Covid-19 : les Gafam ont raté leur rendez-vous avec la médecine
Depuis le début de la pandémie, les géants du numérique n’ont pas rendu de service sanitaire significatif.
Amazon, Facebook, Apple et Microsoft cherchent à investir l’industrie médicale en promettant d’améliorer la santé des personnes, voire en annonçant « la mort de la mort ». Cette industrie leur a résisté jusque-là. Ils n’ont pas enregistré beaucoup de succès, ont déploré beaucoup d’échecs, et les acteurs historiques (laboratoires pharmaceutiques, professions de santé…) sont encore en place. Pourtant, les géants du numérique semblent maintenir leur ambition en matière de santé, quitte à procéder par essais et erreurs. Leur insuccès est paradoxal, alors que l’intelligence artificielle (IA) en médecine est en maturation accélérée, faisant émerger un nouveau marché à haut potentiel de valeur. De plus en plus de solutions technologiques valident leur performance médicale par des études cliniques contrôlées, sont autorisées par les régulateurs, et certaines sont remboursées.

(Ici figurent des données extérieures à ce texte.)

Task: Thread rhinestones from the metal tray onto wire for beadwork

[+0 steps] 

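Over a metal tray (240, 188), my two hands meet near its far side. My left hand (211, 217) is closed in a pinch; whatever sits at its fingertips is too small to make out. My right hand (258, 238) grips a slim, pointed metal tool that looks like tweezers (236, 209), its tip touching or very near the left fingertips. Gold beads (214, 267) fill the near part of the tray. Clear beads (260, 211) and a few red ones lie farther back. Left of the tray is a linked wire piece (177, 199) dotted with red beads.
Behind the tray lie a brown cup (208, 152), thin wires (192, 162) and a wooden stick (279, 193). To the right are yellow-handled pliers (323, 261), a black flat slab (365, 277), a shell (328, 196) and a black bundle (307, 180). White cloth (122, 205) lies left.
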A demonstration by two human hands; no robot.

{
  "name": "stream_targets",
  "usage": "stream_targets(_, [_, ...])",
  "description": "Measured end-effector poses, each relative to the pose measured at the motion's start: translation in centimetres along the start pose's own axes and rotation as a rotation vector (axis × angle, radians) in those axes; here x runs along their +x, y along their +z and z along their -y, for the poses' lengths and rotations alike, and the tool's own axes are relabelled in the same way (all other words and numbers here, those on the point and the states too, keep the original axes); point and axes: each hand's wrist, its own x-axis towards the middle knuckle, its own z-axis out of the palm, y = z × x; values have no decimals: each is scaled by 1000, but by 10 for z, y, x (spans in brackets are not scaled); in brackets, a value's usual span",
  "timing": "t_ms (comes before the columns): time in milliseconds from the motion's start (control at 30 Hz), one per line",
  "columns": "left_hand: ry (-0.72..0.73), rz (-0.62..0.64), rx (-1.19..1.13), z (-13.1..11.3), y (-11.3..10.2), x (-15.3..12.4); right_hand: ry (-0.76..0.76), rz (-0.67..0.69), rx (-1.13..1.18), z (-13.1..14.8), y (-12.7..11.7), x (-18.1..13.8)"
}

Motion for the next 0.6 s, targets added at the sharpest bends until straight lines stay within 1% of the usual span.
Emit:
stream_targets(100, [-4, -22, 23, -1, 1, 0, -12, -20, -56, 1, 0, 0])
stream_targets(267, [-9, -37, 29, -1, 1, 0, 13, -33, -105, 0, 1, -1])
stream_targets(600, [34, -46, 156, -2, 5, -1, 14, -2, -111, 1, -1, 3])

Alors que le monde fait face à une pandémie, le besoin sanitaire a augmenté brutalement de plusieurs crans pratiquement partout. On s’est rendu compte qu’on n’avait souvent pas de masques, pas de tests, pas de médicaments, pas de respirateurs, pas de traitement. Mais dans ce quasi-chaos initial, on n’a pas vu les Gafam. Ils ont continué d’exercer – très bien – leurs fonctions d’utilité sociale en maintenant un service Internet, du lien humain bien que virtualisé, de la livraison de produits, etc. Leur cours en Bourse n’a pas mal vécu la période, et leur capitalisation dépasse les 5 000 milliards de dollars. Cependant, on ne voit pas le service sanitaire significatif qu’ils auraient rendu ou même cherché à rendre. Là où les systèmes de santé ont été mis sous pression, ils ont résisté avec de l’innovation frugale, de l’altruisme, une réinitialisation massive et aussi de la technologie : le dispositif de suivi à distance du
Covid-19 par l’AP-HP ou les solutions de télémédecine – dont l’utilisation a été multipliée par 25 en quelques semaines – sont des exemples.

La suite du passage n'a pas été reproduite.